SETD3 and SETD7, other members of the SET domain-containing methyltransferase family, are also known for their regulation of gene expression under hypoxic conditions 29 , 30 . Under normoxic conditions, SETD7 methylates HIF-1α at K32, blocking the transcriptional activity of HIF-1α and in turn repressing the expression of HIF-1α target genes, including LDHA , PDK , and VEGF 29 . Furthermore, methylation of HIF-1α at K32 by SET7/9 in the nucleus decreases the stability of HIF-1α 31 . Under hypoxic conditions, the SET7 protein level is reduced, which increases the stability and transactivity of HIF-1α, thereby inducing the expression of HIF-1α target genes. In addition, SETD3 is a negative regulator of VEGF expression during hypoxia 32 , 33 . Moreover, SETD3 interacts with and methylates FOXM1, which binds to the promoter of VEGF . Hypoxia decreases the SETD3 level, leading to the disassociation of SETD3 and FoxM1 from the VEGF promoter.

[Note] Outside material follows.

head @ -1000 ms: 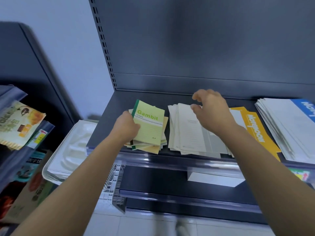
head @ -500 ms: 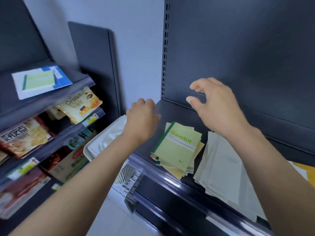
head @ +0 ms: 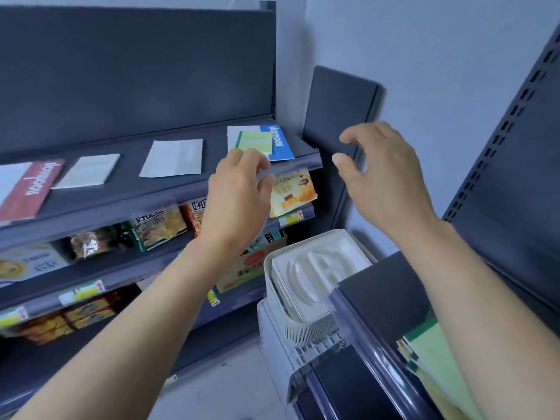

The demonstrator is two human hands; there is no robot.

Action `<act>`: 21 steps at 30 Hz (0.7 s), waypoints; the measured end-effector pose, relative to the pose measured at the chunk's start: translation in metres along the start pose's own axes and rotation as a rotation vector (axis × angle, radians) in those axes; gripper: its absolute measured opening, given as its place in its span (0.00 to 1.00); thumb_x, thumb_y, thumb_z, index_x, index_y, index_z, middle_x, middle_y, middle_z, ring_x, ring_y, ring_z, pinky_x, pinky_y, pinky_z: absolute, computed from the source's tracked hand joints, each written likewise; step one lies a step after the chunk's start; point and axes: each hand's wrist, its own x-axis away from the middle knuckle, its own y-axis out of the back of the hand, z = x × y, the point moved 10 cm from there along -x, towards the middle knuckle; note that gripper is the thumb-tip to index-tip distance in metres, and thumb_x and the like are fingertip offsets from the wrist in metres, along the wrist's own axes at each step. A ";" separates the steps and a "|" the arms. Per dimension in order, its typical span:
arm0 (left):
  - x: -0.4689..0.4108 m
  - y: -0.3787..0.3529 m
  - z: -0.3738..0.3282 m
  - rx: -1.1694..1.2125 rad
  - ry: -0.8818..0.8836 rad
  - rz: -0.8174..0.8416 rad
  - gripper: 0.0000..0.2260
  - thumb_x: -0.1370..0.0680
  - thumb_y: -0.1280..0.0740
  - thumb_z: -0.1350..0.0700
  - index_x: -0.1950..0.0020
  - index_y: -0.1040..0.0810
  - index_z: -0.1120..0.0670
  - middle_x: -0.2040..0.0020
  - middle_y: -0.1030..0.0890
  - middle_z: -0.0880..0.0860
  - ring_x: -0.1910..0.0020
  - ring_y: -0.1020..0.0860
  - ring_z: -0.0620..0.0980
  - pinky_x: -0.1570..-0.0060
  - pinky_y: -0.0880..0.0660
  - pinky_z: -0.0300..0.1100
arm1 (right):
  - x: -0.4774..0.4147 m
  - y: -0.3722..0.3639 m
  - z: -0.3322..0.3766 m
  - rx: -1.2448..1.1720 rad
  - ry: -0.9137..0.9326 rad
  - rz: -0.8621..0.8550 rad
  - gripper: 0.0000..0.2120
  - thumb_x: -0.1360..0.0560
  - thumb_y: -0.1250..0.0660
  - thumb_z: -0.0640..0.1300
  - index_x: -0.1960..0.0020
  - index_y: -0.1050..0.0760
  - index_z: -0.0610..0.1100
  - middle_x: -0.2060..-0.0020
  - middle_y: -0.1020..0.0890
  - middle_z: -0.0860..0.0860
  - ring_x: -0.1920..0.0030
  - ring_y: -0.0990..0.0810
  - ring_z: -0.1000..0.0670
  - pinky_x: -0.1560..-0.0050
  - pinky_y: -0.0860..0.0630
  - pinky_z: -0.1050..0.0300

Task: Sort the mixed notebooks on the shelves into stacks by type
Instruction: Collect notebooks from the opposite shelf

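Left hand point(head: 239, 189) and right hand point(head: 381, 177) hover loosely curled, holding nothing, near the green notebook point(head: 254, 143) on the top shelf point(head: 127, 189)

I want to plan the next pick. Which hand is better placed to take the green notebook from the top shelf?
Likely left. The left hand is empty and just in front of the green notebook; the right hand is empty too, but hangs past the end of the shelf.
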 end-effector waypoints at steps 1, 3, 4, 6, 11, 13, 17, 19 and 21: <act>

Taken together, these observations indicate that HMTs differentially regulate gene expression in hypoxia by methylating nonhistone proteins and histones. It is likely that methylation of nonhistone proteins typically affects their stability and/or interaction with other proteins (e.g., transcription factors). Moreover, hypoxia drives HMTs to cooperate with transcription factors or lncRNAs to control histone methylation. Eventually, these methylation events may modulate gene expression, leading to adaptation to cellular hypoxia.
Effects of histone demethylases under hypoxic conditions .
According to a growing body of evidence, hypoxia affects the gene expression and functions of histone demethylases (Tables 1 and 2 ) 2 . For example, LSD1 affects hypoxic responses by demethylating HIF-1α and histones. The demethylase activity of LSD1 toward HIF-1α facilitates HIF-1α stabilization by inhibiting VHL-induced HIF-1α degradation. Recent studies have shown that LSD1 demethylates HIF-1α at K32 and K391 in response to hypoxia-mimicking conditions 31 , 34 . In addition, pharmacological inhibition or siRNA-mediated silencing of LSD1 expression effectively reduces the HIF-1α protein level 35 . Furthermore, LSD1 increases the transcription of MTA1 via H3K9 demethylation in the promoter region of MTA1 , enhancing NuRD complex-mediated deacetylation of HIF-1 34 .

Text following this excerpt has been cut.